**WORK TO BE COMPLETED**
Will you give the material below again, every line exactly as it is?

**DATA BELOW**
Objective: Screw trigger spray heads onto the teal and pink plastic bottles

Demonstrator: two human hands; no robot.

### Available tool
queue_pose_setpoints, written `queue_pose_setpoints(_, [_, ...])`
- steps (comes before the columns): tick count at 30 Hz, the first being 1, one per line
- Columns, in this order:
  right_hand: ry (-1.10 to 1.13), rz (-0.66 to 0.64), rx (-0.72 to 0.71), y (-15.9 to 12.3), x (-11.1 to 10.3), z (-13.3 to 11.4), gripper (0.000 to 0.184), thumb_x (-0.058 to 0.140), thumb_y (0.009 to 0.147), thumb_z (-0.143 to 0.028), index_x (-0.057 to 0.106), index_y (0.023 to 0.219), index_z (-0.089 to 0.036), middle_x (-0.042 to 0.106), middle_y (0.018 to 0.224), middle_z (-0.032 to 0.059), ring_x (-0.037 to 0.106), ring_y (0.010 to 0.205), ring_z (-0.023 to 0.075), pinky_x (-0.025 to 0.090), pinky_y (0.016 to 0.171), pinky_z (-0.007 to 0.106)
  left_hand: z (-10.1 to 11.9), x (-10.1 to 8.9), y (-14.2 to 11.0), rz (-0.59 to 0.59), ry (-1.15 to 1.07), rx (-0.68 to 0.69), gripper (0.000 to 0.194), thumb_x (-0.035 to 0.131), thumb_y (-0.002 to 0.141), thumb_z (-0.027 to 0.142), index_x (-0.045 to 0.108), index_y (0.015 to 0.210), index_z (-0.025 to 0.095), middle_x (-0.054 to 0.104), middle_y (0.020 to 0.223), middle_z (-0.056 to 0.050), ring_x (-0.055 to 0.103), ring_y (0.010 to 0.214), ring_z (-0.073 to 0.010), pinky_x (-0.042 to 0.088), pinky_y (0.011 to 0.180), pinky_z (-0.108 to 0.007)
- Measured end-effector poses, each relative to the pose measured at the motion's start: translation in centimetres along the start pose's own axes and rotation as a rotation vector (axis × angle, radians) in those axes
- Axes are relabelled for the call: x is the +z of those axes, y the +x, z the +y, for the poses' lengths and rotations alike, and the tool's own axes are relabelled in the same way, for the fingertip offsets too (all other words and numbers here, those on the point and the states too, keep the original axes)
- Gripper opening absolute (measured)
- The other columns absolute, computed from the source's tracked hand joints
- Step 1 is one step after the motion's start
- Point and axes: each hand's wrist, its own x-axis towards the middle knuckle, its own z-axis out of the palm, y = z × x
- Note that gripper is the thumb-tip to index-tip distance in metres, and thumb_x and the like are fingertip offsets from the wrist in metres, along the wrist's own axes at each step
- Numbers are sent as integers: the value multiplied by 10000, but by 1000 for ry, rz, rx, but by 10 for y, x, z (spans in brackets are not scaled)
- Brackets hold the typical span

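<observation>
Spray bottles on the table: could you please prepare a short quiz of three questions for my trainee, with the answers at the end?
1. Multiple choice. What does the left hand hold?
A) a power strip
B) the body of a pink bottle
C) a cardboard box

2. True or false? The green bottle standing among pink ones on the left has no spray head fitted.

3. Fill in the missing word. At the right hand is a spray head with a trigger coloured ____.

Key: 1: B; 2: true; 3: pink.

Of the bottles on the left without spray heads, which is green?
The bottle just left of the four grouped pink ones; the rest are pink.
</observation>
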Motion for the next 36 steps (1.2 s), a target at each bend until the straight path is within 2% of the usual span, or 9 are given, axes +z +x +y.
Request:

**PROBLEM SOLUTION**
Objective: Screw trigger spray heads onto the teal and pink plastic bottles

Demonstrator: two human hands; no robot.

### Available tool
queue_pose_setpoints, written `queue_pose_setpoints(_, [_, ...])`
- steps (comes before the columns): tick count at 30 Hz, the first being 1, one per line
- Columns, in this order:
  right_hand: ry (-1.10 to 1.13), rz (-0.66 to 0.64), rx (-0.72 to 0.71), y (-15.9 to 12.3), x (-11.1 to 10.3), z (-13.3 to 11.4), gripper (0.000 to 0.184), thumb_x (-0.058 to 0.140), thumb_y (0.009 to 0.147), thumb_z (-0.143 to 0.028), index_x (-0.057 to 0.106), index_y (0.023 to 0.219), index_z (-0.089 to 0.036), middle_x (-0.042 to 0.106), middle_y (0.018 to 0.224), middle_z (-0.032 to 0.059), ring_x (-0.037 to 0.106), ring_y (0.010 to 0.205), ring_z (-0.023 to 0.075), pinky_x (-0.025 to 0.090), pinky_y (0.016 to 0.171), pinky_z (-0.007 to 0.106)
  left_hand: z (-10.1 to 11.9), x (-10.1 to 8.9), y (-14.2 to 11.0), rz (-0.59 to 0.59), ry (-1.15 to 1.07), rx (-0.68 to 0.69), gripper (0.000 to 0.194), thumb_x (-0.035 to 0.131), thumb_y (-0.002 to 0.141), thumb_z (-0.027 to 0.142), index_x (-0.045 to 0.108), index_y (0.015 to 0.210), index_z (-0.025 to 0.095), middle_x (-0.054 to 0.104), middle_y (0.020 to 0.223), middle_z (-0.056 to 0.050), ring_x (-0.055 to 0.103), ring_y (0.010 to 0.214), ring_z (-0.073 to 0.010), pinky_x (-0.042 to 0.088), pinky_y (0.011 to 0.180), pinky_z (-0.108 to 0.007)
- Measured end-effector poses, each relative to the pose measured at the motion's start: translation in centimetres along the start pose's own axes and rotation as a rotation vector (axis × angle, radians) in those axes
- Axes are relabelled for the call: x is the +z of those axes, y the +x, z the +y, for the poses' lengths and rotations alike, and the tool's own axes are relabelled in the same way, for the fingertip offsets too (all other words and numbers here, those on the point and the states too, keep the original axes)
- Gripper opening absolute (measured)
- The other columns absolute, computed from the source's tracked hand joints
- Step 1 is one step after the motion's start
- Point and axes: each hand's wrist, its own x-axis towards the middle knuckle, its own z-axis out of the palm, y = z × x
- Note that gripper is the thumb-tip to index-tip distance in metres, and thumb_x and the like are fingertip offsets from the wrist in metres, along the wrist's own axes at each step
- Numbers are sent as integers: the value multiplied by 10000, but by 1000 for ry, rz, rx, but by 10 for y, x, z (spans in brackets are not scaled)
- Brackets hold the typical span

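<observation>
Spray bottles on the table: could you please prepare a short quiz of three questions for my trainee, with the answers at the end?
1. Multiple choice. What does the left hand hold?
A) a power strip
B) the body of a pink bottle
C) a cardboard box

2. True or false? The green bottle standing among pink ones on the left has no spray head fitted.

3. Fill in the missing word. At the right hand is a spray head with a trigger coloured ____.

Key: 1: B; 2: true; 3: pink.

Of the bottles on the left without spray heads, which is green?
The bottle just left of the four grouped pink ones; the rest are pink.
</observation>
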Motion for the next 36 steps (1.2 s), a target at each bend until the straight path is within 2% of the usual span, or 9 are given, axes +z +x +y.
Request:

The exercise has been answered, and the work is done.